More businesses are including “arbitration clauses” in their consumer user agreements and contracts as a way to quickly and quietly resolve disputes. Arbitration clauses allow business to avoid the formal Court system, which many businesses feel is more expensive and time consuming.
- What Type of Businesses Use Arbitration Clauses?
- Will an Arbitration Clause Prevent Me from Joining a Class Action Lawsuit?
- Are Arbitration Clauses Bad for Consumers?
- Can I Appeal a Decision?
- Are There Any Cases Where a Court Refused to Enforce an Arbitration Clause?
- Do I Need an Attorney for My Arbitration Dispute?
Many types of business use arbitration clauses. However, it is very common in the following industries:
- Credit card
- Mobile phone services
Arbitration clauses are usually found deep within a consumer user agreement or contract. The section will be labeled “binding arbitration”, “arbitration clause”, or “alternative dispute resolution”. If you don’t have a copy of your user agreement or contract, contact the business directly and request a copy.
An arbitration clause will generally prohibit an individual from joining a class action lawsuit against a business. This means that if a consumer claims a loss of a few hundred dollars, they can only sue for that lost money, and not join a class action lawsuit with similarly effected consumers. With relatively little money at stake, it is often difficult for a consumer to find an attorney willing to take the case.
In recent years, some parties have put together class action arbitrations. Arbitrators treat class action the same as other arbitrations. However, many businesses have countered this tactic by enacting arbitration clauses which restrict arbitration to individual cases. In 2011, the Supreme Court upheld the use of arbitration clauses to ban class actions in arbitration.

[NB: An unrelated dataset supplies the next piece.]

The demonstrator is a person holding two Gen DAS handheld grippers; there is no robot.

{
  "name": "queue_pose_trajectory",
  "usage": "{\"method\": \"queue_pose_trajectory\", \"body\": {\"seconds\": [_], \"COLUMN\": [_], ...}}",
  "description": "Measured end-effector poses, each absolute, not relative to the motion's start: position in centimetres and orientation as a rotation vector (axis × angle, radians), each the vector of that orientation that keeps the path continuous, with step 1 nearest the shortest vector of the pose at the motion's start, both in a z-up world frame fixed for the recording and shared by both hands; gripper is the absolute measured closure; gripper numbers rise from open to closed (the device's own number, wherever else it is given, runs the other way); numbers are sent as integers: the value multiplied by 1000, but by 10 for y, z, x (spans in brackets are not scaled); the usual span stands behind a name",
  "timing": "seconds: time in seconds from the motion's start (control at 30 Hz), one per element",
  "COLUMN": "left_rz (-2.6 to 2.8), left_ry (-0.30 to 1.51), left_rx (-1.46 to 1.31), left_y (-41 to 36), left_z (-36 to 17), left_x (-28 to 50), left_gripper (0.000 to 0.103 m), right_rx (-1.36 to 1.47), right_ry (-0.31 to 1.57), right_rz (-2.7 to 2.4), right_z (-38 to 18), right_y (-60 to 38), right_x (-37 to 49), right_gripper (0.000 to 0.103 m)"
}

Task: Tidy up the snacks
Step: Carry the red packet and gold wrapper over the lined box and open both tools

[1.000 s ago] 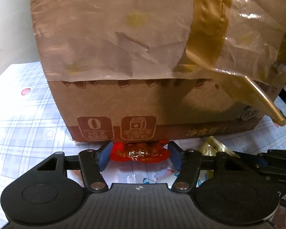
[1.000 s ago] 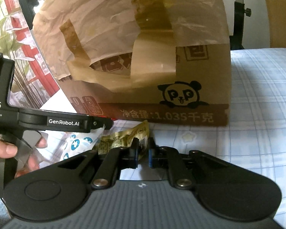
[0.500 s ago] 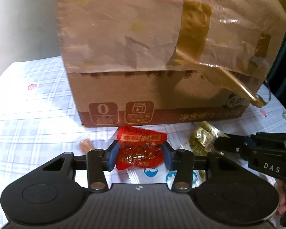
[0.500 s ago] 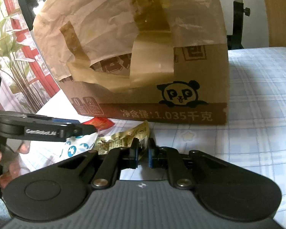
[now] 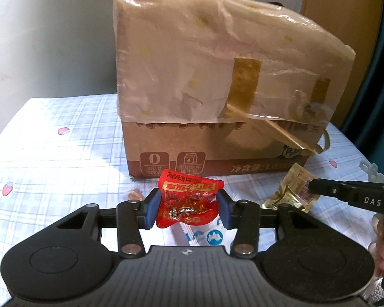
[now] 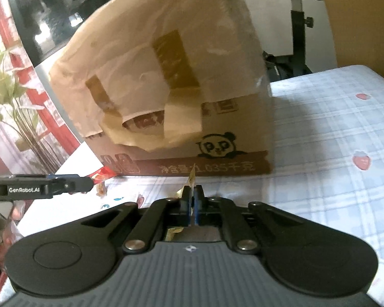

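Note:
A red snack packet (image 5: 189,199) hangs clear of the tablecloth, and my left gripper (image 5: 188,208) is shut on it, its blue pads (image 5: 151,211) pressing both sides. In the right wrist view that left gripper (image 6: 89,183) comes in from the left with the red packet (image 6: 103,173) at its tip. My right gripper (image 6: 192,199) is shut on the edge of a gold snack packet (image 6: 191,177), which stands up thin between the jaws. The left wrist view shows the gold packet (image 5: 289,192) at the tip of the right gripper (image 5: 311,186).
A large taped cardboard box (image 5: 217,89) with a panda print (image 6: 216,147) stands just behind both packets. A white packet with blue prints (image 5: 210,234) and a small brown snack (image 5: 134,194) lie on the checked tablecloth (image 5: 51,153). A plant (image 6: 15,97) stands at the left.
My left gripper closed on the red packet, lifted it and drew back from the box. The right gripper squeezed tighter on the gold packet and raised it, turning it edge-on.

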State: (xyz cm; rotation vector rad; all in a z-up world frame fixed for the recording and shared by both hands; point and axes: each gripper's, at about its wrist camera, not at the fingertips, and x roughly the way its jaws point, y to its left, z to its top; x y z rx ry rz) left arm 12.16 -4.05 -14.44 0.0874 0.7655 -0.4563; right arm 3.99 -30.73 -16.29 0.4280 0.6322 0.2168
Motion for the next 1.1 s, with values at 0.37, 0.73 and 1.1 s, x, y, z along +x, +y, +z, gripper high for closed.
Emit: {"method": "queue_pose_trajectory", "body": {"seconds": [0.37,0.73,1.1], "left_rz": [-417,-393,-478], "left_ry": [690,527,350], "left_rx": [51,22,64], "left_y": [-10,14,-42], "left_z": [-109,-40,38], "left_x": [104,95,135], "left_gripper": [54,53,53], "right_rx": [284,212,164], "right_ry": [564,353,179], "right_rz": [301,402,335], "right_z": [-118,-33,32], "right_y": [-290,-282,-303], "right_x": [13,4,66], "right_gripper": [102,102,102]}}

Arbitration clauses are generally considered bad for consumers because they prohibit a consumer from filing a lawsuit in court. Instead, the consumer must argue their disputes before an arbitrator. Arbitrations are more informal proceedings and have different rules than courts of law.
For example, many arbitrations ignore rules of evidence typically used in a court room. Another example is that some arbitration agreements make religious law the rules that govern the case rather than secular law. Most of these unusual changes have been upheld by courts. In addition, many times consumers will not seek help from an attorney, who could fully inform them of their rights.
Businesses tend to be much more capable and experienced in arbitration disputes than an individual consumer, especially if the consumer has not consulted a lawyer. However, many people find arbitration to be a much less frightening experience than going to court because there are fewer formalities.
In certain situations the award of an arbitrator can be appealed and taken to Court. This is most common if the parties agreement is non-binding. Some arbitration agreements allow for a limited appeals process, but even if the appeals succeed, the parties will only receive a new arbitration hearing rather than going to court.
However, in most circumstances the arbitration is binding and may not be appealed or taken to Court.
There are some cases where an arbitration clause could be held invalid by a court. Judges may refuse to enforce an arbitration clause if the arbitration looks completely one-sided and unfair. If the arbitration features most of these factors, then the arbitration clause could be stricken from the contract:
- The arbitrator is not neutral – If the arbitrator clause allows the business to select arbitrators who would clearly be biased, like the business’s management or executive employees, then the neutrality of the arbitrator will be in doubt.
- The consumer is forced to pay unreasonable costs – If the consumer is forced to pay most of the costs, then the consumer might not even be able to use arbitration.
- The clause does not require a written award or opinion – Courts have to enforce an arbitration award or decision for the arbitration to be truly binding. It is difficult to enforce a decision which is not written down.
- The clause does not allow for minimal discovery – When parties go to court, they often spend months if not years gathering evidence and determining what happened in the case. If consumers cannot gather evidence, then they have little chance of winning arbitration.
- The clause does not provide for relief that would be available in court – Winning a case doesn’t mean much if you can’t collect a judgment at the end of the hearing.
It is very likely that a business will be represented by a business attorney at the arbitration. While it is not necessary for an attorney to be present at the arbitration, it may be helpful for you to also have an attorney representing your interests. At the very least it is wise to consult a lawyer for advice about what to expect at an arbitration proceeding.